Chapter Nine - The Age of the Abyss

Section 10 of 13


CHAPTER NINE

The Age of the Abyss


BY THE LATE 1800s, the cracks were obvious.

Science had unseated scripture.
Industrialization was chewing up human life.
Philosophy was drowning in systems that no one really believed anymore.

And then came Friedrich Nietzsche.
A man with a hammer.

He wasn’t interested in patching things up.
He wanted to smash.

Not out of spite, but because he believed something new had to rise from the rubble.

Nietzsche believed that beneath all human behavior, all morality, all ideas, there was one raw, pulsing force:

Will.

Not a will to goodness.
Not a will to truth.
A will to power. To expand, to overcome, and to shape the world.

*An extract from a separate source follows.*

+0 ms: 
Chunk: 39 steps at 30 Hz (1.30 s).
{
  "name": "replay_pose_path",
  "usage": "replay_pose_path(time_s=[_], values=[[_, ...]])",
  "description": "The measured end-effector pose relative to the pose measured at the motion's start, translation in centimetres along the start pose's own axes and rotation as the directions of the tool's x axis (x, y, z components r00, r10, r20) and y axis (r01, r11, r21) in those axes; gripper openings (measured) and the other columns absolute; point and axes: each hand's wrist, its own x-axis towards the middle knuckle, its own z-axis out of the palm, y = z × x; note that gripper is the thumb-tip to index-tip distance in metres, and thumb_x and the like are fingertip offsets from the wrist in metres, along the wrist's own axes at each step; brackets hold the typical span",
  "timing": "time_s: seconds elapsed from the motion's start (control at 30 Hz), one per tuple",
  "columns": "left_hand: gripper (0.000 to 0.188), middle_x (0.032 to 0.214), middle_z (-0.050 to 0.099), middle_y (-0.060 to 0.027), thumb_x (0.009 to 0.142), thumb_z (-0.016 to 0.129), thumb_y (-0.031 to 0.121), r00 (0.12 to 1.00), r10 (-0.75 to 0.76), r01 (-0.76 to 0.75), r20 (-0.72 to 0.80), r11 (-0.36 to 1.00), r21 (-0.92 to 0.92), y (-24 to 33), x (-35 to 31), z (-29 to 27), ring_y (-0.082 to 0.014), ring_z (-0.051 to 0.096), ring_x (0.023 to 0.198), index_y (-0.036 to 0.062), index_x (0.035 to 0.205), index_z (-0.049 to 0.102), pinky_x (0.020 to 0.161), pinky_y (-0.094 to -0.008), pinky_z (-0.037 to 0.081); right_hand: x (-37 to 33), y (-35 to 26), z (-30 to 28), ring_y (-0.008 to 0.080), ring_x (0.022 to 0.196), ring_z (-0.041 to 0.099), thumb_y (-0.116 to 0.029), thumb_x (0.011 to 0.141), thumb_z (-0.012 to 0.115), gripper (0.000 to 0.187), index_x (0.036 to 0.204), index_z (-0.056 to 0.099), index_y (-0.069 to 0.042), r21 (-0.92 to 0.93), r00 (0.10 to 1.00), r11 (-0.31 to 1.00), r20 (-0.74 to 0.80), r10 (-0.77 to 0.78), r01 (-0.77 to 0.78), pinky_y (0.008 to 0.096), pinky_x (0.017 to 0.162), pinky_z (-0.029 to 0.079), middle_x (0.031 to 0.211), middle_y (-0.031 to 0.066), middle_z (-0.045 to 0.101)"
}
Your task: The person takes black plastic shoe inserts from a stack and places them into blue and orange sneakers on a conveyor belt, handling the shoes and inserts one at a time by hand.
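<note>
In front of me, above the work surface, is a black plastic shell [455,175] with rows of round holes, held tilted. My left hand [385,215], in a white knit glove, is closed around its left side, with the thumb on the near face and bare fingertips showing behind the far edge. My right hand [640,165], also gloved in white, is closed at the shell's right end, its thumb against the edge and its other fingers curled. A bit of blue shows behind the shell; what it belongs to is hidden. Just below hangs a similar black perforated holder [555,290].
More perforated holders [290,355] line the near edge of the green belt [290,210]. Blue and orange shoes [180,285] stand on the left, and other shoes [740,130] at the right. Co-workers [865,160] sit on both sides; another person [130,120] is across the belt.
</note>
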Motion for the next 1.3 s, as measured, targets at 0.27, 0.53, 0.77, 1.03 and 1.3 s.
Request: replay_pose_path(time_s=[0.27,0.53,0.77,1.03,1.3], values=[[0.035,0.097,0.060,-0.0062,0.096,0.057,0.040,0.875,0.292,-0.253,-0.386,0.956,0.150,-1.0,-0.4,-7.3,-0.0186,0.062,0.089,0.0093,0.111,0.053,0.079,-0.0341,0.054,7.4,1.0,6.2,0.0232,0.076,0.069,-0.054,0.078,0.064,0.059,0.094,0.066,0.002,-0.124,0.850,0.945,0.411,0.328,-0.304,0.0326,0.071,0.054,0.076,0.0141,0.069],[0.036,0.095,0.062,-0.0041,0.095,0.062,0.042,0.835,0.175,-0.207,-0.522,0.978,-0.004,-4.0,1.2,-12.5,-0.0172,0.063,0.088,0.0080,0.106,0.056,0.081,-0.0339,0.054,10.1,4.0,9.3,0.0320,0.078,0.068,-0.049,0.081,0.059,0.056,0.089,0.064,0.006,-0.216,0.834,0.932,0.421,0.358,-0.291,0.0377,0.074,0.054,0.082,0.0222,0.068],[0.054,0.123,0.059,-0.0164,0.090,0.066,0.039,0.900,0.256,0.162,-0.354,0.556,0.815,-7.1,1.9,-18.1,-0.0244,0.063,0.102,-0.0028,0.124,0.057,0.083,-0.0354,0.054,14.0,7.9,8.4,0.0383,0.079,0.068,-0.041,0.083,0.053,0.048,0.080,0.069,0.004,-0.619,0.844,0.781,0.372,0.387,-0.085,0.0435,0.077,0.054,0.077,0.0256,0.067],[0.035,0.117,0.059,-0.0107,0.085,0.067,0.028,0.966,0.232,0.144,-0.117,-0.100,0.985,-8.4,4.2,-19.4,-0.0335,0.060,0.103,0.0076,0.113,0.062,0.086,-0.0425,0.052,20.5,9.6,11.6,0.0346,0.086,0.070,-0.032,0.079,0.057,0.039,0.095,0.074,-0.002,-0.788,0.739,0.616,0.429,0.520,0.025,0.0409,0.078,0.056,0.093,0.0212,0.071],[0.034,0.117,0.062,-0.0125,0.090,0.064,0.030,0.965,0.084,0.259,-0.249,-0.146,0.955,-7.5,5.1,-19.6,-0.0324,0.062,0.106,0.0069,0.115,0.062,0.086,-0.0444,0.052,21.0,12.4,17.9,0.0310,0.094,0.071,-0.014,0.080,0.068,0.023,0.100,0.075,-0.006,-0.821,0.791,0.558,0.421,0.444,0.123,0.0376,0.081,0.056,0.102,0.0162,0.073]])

Every philosophy, every religion, every “selfless” act?
Disguises.
Masks for this primal drive.

He didn’t hate morality.
He just wanted us to see it clearly, as something created, not revealed.

And once you realize that…
you can create new values of your own.

In one of his most haunting ideas, Nietzsche asks:

What if your life, every joy, pain, moment, and mistake, were to repeat, forever, in an infinite loop?

Would you celebrate it?
Or collapse?

Eternal recurrence isn’t a prediction.
It’s a test.

Can you live in a way you’d willingly relive?

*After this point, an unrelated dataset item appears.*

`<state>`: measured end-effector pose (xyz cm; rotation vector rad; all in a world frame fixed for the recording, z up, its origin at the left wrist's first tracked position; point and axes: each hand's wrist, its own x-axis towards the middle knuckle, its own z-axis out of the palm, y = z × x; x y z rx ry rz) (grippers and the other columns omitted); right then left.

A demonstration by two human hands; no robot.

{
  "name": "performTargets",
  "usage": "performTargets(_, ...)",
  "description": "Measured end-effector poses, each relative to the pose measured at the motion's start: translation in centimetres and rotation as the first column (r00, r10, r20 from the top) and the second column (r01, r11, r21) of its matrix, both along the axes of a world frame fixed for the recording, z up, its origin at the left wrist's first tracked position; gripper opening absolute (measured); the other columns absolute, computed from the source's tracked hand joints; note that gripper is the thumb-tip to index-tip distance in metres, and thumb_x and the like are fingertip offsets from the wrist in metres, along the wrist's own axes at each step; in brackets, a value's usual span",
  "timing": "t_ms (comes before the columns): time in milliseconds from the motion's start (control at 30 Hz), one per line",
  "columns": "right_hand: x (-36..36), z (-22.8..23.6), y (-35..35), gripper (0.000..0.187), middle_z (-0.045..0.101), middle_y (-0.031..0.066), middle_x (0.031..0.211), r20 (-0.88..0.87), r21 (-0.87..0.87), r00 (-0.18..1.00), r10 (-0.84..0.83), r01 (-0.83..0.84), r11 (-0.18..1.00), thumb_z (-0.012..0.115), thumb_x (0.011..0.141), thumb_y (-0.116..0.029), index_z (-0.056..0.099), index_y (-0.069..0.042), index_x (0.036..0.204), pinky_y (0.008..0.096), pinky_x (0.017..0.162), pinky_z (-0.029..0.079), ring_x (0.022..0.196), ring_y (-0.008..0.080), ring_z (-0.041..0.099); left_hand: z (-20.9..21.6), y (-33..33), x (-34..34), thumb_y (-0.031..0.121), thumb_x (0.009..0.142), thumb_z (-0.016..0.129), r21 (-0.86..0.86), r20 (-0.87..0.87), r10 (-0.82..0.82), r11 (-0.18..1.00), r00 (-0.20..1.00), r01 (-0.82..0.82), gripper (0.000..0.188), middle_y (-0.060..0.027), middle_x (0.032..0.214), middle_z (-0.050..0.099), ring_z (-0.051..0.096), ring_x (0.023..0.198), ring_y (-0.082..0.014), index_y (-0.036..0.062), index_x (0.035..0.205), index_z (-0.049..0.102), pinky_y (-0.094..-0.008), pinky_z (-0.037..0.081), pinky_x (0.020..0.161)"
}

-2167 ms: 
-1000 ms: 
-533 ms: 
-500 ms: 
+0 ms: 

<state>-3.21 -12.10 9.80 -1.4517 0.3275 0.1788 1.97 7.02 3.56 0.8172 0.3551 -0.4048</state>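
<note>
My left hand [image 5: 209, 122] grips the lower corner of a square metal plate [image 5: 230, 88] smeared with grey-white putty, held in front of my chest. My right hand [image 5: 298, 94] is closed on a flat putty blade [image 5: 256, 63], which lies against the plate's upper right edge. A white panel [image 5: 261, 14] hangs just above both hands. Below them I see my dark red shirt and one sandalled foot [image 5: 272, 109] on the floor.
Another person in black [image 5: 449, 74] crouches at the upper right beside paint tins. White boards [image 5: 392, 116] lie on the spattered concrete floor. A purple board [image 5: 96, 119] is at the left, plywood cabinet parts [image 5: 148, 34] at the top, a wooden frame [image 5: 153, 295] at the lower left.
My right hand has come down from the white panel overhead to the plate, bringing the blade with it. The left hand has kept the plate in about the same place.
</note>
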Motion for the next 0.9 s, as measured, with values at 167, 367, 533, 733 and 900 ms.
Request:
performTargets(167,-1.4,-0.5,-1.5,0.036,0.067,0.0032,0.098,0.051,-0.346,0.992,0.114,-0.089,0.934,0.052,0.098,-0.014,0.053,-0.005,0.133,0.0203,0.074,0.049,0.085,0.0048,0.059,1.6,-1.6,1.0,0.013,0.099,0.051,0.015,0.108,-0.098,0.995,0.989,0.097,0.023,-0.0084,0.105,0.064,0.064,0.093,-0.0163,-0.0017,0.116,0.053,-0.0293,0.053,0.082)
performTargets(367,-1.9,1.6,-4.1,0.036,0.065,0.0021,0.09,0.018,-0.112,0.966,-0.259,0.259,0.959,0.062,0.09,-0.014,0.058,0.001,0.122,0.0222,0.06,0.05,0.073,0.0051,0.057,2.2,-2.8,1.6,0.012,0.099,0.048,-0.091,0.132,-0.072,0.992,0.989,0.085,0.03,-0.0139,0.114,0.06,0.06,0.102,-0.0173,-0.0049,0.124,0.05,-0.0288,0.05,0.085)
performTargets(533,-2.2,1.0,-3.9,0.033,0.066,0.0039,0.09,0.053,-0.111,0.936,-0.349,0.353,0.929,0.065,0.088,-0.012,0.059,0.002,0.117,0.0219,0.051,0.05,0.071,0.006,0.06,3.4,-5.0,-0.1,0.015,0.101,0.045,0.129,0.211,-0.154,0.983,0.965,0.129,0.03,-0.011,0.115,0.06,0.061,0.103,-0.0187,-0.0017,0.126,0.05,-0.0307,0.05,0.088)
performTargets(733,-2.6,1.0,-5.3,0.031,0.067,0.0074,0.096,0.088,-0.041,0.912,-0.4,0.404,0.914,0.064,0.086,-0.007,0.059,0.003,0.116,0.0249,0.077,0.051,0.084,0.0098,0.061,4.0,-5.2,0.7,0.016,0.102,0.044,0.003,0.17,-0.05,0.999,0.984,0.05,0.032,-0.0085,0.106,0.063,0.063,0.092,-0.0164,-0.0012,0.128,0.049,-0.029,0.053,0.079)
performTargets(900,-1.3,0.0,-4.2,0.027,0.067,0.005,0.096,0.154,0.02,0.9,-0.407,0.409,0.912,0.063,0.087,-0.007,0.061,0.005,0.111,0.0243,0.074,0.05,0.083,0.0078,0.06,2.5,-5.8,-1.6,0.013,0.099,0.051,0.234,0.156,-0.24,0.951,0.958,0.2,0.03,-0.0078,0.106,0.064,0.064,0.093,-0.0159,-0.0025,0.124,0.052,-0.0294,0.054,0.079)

It’s the philosopher’s version of “Are you sure this is how you want to spend your one wild life?”

Except you don’t get just one.
You get it forever.

Nietzsche didn’t believe all values were created equal.

He said there were two moralities.

Master morality: rooted in strength, creativity, and excellence.
Slave morality: born of weakness, resentment, and the desire to bring others down.

Christianity, in his view, was a brilliant slave revolt.
It flipped the script. It made humility a virtue, suffering holy, and power a sin.

But Nietzsche wasn’t cheering.
He thought this reversal had led to a sick society, one that worshipped weakness and feared greatness.

He wanted us to transcend it.
Not return to brute force, but move forward into something higher.

The Übermensch.
The overman.
The one who creates values in the void.

Nietzsche didn’t build a system.
He lit a fuse.

He wrote like a prophet, a poet, a madman.
He contradicted himself.
He wrote in aphorisms, parables, and attacks.

But beneath the chaos was a warning:

We have unmade the world.
Now we must remake ourselves.

He didn’t destroy truth, he showed that truth had always been a construction.
And once you see the scaffolding… it never looks the same again.

Nietzsche didn’t kill God.
He just announced the death and asked what we’d do with the corpse.

Would we grieve?
Celebrate?
Ignore it?

Or would we finally begin to live without illusions and see what new worlds we could build?